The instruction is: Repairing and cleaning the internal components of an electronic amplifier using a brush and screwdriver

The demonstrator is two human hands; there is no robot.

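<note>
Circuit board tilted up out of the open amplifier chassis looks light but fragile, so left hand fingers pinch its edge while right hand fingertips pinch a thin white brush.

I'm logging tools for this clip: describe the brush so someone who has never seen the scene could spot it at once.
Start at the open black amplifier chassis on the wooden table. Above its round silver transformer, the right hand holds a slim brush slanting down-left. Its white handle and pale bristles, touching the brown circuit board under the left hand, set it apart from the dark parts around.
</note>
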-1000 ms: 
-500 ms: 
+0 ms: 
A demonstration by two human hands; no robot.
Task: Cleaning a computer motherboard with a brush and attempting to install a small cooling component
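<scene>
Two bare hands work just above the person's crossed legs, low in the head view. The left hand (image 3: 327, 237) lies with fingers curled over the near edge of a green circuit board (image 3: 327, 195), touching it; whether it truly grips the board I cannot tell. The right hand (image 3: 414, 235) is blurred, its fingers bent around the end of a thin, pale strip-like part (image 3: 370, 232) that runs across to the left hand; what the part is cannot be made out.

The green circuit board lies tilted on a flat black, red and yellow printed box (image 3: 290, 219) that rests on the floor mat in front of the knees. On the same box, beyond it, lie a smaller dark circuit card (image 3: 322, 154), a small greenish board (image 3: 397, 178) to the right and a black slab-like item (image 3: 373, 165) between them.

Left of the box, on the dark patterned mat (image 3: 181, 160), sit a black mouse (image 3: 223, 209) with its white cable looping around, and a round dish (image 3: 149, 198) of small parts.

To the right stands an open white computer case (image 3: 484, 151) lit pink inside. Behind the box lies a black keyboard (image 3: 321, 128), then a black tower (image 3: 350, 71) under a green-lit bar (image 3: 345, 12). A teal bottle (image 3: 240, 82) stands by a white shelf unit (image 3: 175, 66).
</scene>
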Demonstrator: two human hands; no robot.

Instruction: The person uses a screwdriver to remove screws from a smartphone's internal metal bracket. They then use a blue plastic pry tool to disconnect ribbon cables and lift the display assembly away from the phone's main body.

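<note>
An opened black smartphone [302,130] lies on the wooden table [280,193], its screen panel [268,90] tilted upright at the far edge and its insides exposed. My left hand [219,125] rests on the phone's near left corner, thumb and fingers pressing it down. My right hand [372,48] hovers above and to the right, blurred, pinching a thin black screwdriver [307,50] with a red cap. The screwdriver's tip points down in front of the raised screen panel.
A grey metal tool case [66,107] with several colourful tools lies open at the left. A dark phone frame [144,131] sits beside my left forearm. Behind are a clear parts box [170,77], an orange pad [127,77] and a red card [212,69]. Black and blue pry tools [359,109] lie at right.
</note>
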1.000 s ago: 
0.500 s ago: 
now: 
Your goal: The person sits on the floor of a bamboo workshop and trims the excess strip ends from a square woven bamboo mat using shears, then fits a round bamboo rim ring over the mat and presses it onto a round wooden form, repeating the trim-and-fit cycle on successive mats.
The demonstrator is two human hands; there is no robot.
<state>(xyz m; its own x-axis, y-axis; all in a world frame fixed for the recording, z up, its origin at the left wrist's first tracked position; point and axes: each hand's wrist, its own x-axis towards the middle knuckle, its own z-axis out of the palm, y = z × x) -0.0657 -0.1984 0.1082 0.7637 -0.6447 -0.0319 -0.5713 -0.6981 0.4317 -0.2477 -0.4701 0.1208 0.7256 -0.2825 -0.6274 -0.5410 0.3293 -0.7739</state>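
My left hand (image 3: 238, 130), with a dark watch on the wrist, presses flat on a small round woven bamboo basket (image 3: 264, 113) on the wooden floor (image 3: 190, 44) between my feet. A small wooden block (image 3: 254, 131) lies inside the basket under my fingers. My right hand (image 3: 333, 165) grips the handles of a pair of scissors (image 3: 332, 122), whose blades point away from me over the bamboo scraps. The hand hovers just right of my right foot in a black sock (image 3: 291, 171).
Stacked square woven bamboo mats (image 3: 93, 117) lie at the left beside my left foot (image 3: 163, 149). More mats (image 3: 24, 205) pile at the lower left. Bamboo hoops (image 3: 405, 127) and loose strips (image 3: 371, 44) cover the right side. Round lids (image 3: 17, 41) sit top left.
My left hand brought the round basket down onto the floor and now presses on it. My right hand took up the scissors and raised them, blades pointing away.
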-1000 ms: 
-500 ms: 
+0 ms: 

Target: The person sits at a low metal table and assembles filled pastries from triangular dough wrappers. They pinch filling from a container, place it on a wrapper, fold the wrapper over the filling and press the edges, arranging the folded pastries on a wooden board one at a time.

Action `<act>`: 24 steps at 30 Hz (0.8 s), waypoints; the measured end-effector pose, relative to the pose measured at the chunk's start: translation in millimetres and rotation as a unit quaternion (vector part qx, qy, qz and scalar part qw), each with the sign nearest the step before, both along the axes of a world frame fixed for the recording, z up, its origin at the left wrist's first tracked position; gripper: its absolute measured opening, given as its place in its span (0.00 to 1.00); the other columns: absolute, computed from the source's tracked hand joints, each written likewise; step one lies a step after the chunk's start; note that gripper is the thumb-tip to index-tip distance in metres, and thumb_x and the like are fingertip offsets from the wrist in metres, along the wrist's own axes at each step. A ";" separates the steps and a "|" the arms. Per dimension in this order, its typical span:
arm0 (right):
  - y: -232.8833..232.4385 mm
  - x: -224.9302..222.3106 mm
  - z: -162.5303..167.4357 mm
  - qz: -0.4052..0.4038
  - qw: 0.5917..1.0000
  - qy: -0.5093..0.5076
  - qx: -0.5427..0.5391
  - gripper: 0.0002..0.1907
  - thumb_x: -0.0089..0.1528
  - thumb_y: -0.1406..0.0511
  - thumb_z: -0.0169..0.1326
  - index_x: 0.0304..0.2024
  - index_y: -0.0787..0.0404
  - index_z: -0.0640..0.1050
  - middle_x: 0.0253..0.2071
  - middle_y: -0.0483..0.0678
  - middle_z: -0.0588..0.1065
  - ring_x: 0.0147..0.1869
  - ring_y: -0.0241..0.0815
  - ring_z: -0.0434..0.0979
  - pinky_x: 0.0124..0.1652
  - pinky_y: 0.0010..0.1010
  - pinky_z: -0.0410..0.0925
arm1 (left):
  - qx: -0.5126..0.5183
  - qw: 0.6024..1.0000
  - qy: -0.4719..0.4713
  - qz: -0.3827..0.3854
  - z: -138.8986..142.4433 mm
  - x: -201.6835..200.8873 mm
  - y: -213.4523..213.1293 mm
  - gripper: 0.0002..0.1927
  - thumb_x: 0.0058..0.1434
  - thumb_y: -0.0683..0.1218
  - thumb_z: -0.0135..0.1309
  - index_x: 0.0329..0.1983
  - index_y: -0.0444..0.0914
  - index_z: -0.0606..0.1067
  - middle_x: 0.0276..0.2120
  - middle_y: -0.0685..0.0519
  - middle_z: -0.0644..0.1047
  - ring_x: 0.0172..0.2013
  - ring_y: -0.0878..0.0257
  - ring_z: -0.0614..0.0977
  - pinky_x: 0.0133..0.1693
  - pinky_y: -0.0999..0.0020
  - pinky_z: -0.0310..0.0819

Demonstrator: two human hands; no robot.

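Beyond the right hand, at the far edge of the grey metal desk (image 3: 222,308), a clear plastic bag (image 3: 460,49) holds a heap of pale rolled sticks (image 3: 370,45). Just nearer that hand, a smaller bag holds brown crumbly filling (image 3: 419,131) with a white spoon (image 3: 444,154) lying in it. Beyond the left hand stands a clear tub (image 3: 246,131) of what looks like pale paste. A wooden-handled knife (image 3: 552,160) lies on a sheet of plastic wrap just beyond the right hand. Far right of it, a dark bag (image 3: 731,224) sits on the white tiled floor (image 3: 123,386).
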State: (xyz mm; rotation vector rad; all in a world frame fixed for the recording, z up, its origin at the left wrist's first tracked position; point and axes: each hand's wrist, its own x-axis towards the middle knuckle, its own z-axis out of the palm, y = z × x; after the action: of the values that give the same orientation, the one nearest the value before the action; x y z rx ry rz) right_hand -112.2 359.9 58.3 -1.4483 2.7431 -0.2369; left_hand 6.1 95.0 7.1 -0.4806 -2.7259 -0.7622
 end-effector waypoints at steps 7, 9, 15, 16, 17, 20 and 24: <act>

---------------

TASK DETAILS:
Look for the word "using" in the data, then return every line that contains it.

RESPONSE AREA:
The instruction is: Repairing and cleaning the internal components of an electronic amplifier using a brush and screwdriver
Your goal: The person sits on the floor of a bamboo workshop and trims the excess strip ends from a square woven bamboo mat using shears, then fits a round bamboo rim ring over the mat and presses it onto a round wooden form, repeating the trim-and-fit cycle on successive mats.

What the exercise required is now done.